— ACTIVITY —
Retype only what runs from the first line of the records to the line with "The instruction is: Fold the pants", inclusive, and no pictures.

(Stored data)
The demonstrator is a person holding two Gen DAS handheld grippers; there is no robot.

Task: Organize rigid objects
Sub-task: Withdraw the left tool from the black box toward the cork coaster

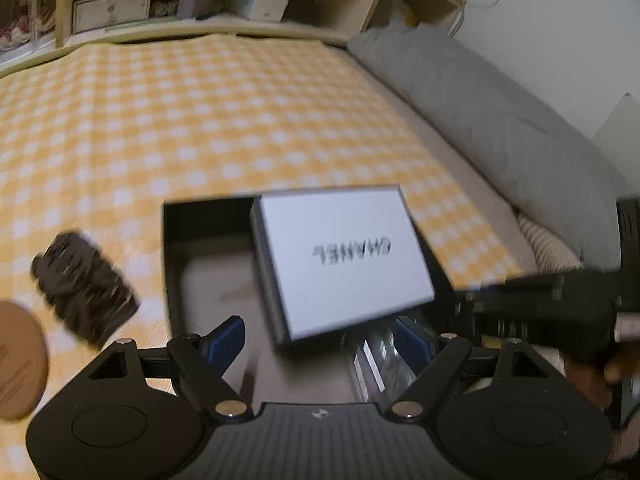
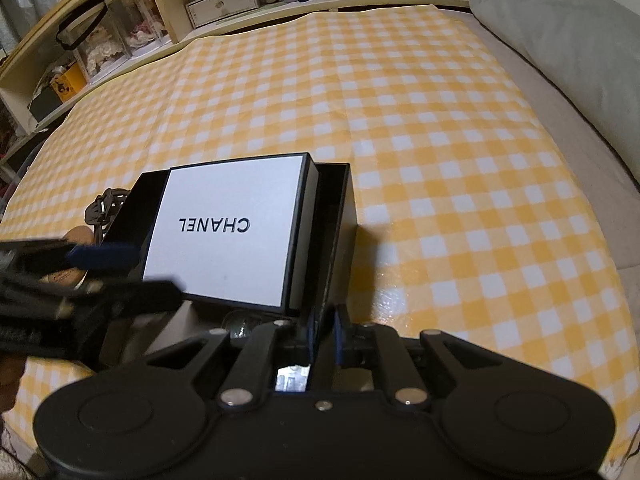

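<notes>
A black open box (image 1: 176,248) (image 2: 340,216) lies on the yellow checked cloth. A white-topped lid marked CHANEL (image 1: 340,256) (image 2: 228,232) rests tilted across its opening. A clear glass item (image 1: 376,356) (image 2: 240,326) lies inside the box near its front. My left gripper (image 1: 320,340) (image 2: 120,272) is open, its blue pads wide apart over the box's near edge. My right gripper (image 2: 323,330) is shut on the box's right wall, which stands between its pads. It enters the left wrist view at the right (image 1: 560,304).
A dark bundled item (image 1: 84,292) (image 2: 104,208) and a brown round disc (image 1: 16,360) (image 2: 78,236) lie left of the box. A grey pillow (image 1: 500,128) (image 2: 580,40) runs along the right. Wooden shelves (image 1: 120,0) (image 2: 216,0) with boxes stand behind the cloth.
</notes>
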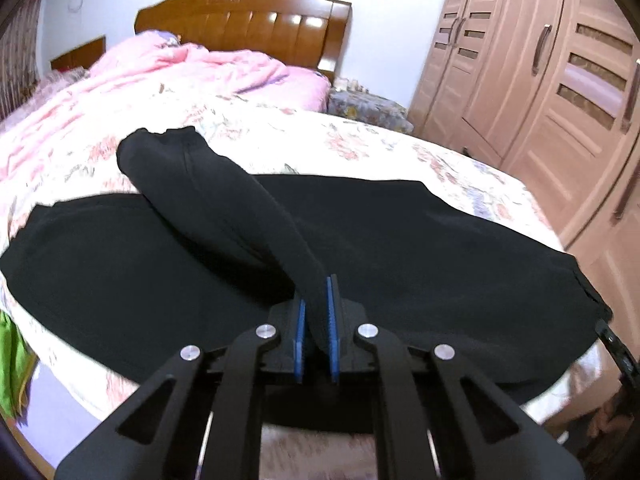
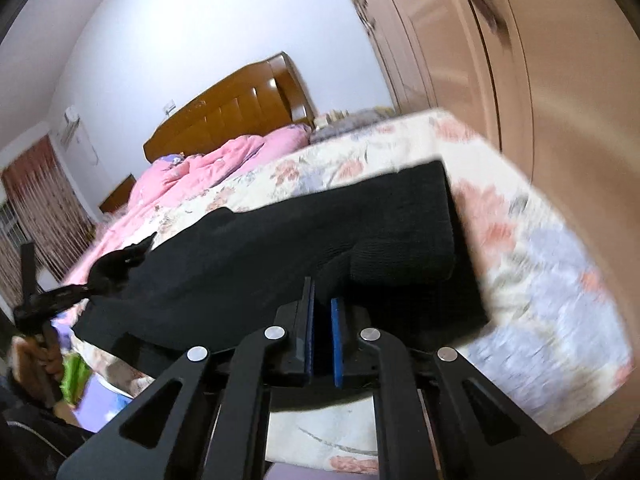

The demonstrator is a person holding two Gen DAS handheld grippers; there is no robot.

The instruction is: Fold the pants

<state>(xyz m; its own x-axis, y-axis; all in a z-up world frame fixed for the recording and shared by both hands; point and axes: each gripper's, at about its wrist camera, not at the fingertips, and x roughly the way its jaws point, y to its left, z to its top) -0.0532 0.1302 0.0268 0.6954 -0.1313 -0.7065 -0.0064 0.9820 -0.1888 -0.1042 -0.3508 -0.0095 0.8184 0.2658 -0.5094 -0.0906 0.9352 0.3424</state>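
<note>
A: Where are the black pants (image 1: 400,248)?

B: Spread flat across the near part of the bed (image 1: 360,140), long axis running roughly 9 to 3 o'clock in the left wrist view. One part is lifted off the flat layer, a raised band of fabric running from the left gripper (image 1: 317,312) up toward 11 o'clock, its far end draped back on the bed.

A: Left gripper state?

B: Jaws nearly closed, blue pads clamped on that raised band. Fabric fills the gap between them.

A: Right gripper (image 2: 322,320)?

B: Jaws close together, narrow gap. Black cloth sits right at the pad tips, a thick bunched fold just past them at 1 o'clock. It looks pinched on the pants edge, but the view is blurred, so I can't tell for certain.

A: Which end does each have?

B: Judging by the right wrist view, right is at the end nearest the wardrobe (image 1: 540,80), where a squared-off hem-like edge shows at 1 o'clock. Left gripper appears in that view far out at 9 o'clock, so left is at the opposite end. Can't tell waist from cuffs.

A: What does the next move turn on?

B: My read: a fold along the long axis. The lifted band points 11 o'clock from the left gripper, skewed from the 9–3 axis of the flat layer. Left is already holding it, so left carries it over. Risk: if the skew stays, edges won't line up.
</note>
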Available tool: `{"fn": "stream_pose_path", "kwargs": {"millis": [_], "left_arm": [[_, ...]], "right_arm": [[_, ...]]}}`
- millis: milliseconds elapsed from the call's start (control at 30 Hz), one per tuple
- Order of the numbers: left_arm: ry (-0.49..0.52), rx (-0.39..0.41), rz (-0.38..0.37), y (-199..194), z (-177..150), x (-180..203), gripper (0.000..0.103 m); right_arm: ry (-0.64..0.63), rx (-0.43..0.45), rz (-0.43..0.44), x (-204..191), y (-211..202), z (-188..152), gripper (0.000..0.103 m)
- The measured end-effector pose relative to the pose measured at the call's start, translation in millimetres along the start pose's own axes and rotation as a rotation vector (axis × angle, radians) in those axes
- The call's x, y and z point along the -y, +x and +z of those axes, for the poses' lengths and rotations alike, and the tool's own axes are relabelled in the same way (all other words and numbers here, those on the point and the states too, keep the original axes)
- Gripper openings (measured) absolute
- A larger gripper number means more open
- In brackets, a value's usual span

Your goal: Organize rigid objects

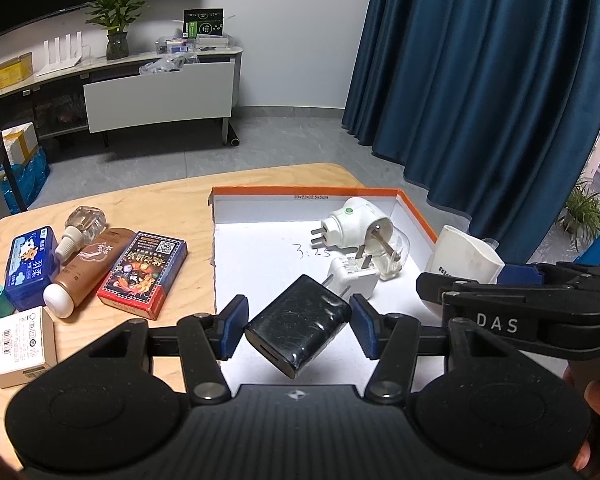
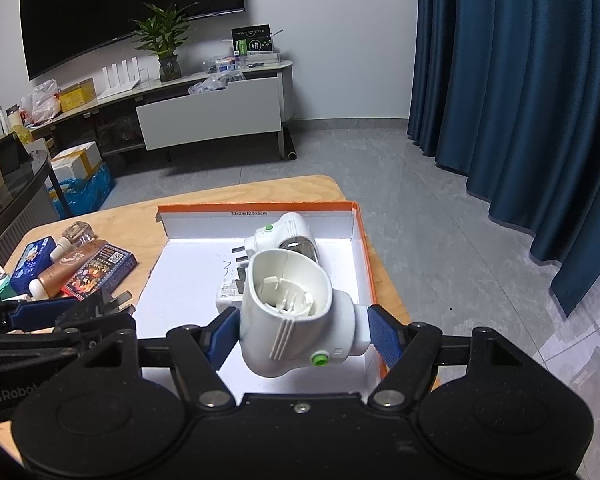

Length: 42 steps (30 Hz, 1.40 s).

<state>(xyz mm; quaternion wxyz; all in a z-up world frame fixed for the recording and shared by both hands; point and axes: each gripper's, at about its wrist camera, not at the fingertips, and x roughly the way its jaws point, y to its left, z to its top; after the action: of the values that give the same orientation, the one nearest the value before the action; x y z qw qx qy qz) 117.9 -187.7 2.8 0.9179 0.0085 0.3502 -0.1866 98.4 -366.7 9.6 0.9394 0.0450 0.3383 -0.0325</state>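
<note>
Setting: wooden table (image 1: pixel 172 204), orange-rimmed box (image 1: pixel 416 210) far right.
Left gripper (image 1: pixel 298 330): pads apart beside black charger (image 1: pixel 298 330); light, slick, take by flat sides.
Right gripper (image 2: pixel 302 330): clamping white plug-in device (image 2: pixel 296 312); stiff, hollow.

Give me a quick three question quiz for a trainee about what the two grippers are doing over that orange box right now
1. True or false: the left gripper is shut on the black rectangular charger.
2. What does the right gripper hold? A) brown tube B) white plastic plug-in device with a green button C) blue tin
3. Fill in: the small white square charger lies inside the shallow orange-rimmed cardboard ____.

Key: 1 false, the blue pads stand apart from the charger's sides. 2 B. 3 box.
</note>
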Motion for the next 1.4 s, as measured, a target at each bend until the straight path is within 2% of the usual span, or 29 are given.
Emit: {"fn": "stream_pose_path", "kwargs": {"millis": [967,1233,1400], "left_arm": [[0.014,-0.031,-0.033,22.1,-4.7,7.1,0.056],[0.017,-0.038,-0.044,27.3,-5.5,10.8,0.056],[0.013,-0.045,-0.05,30.8,-5.2,12.7,0.056]], "right_arm": [[-0.011,-0.056,0.0,4.7,31.9,5.4,0.084],[0.013,-0.034,0.033,10.2,35.9,12.2,0.084],[0.023,-0.004,0.019,13.8,28.4,20.6,0.084]]}}
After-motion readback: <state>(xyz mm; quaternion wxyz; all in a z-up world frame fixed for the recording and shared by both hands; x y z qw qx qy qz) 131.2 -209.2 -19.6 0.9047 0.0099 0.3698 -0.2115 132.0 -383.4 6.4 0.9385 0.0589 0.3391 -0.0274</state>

— EXERCISE ANSWER —
The demonstrator is a person holding two Gen DAS handheld grippers; there is no robot.

Task: Organize rigid objects
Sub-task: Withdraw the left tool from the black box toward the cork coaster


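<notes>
A black open box (image 1: 176,248) (image 2: 340,216) lies on the yellow checked cloth. A white-topped lid marked CHANEL (image 1: 340,256) (image 2: 228,232) rests tilted across its opening. A clear glass item (image 1: 376,356) (image 2: 240,326) lies inside the box near its front. My left gripper (image 1: 320,340) (image 2: 120,272) is open, its blue pads wide apart over the box's near edge. My right gripper (image 2: 323,330) is shut on the box's right wall, which stands between its pads. It enters the left wrist view at the right (image 1: 560,304).
A dark bundled item (image 1: 84,292) (image 2: 104,208) and a brown round disc (image 1: 16,360) (image 2: 78,236) lie left of the box. A grey pillow (image 1: 500,128) (image 2: 580,40) runs along the right. Wooden shelves (image 1: 120,0) (image 2: 216,0) with boxes stand behind the cloth.
</notes>
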
The demonstrator is a person holding two Gen DAS handheld grippers; there is no robot.

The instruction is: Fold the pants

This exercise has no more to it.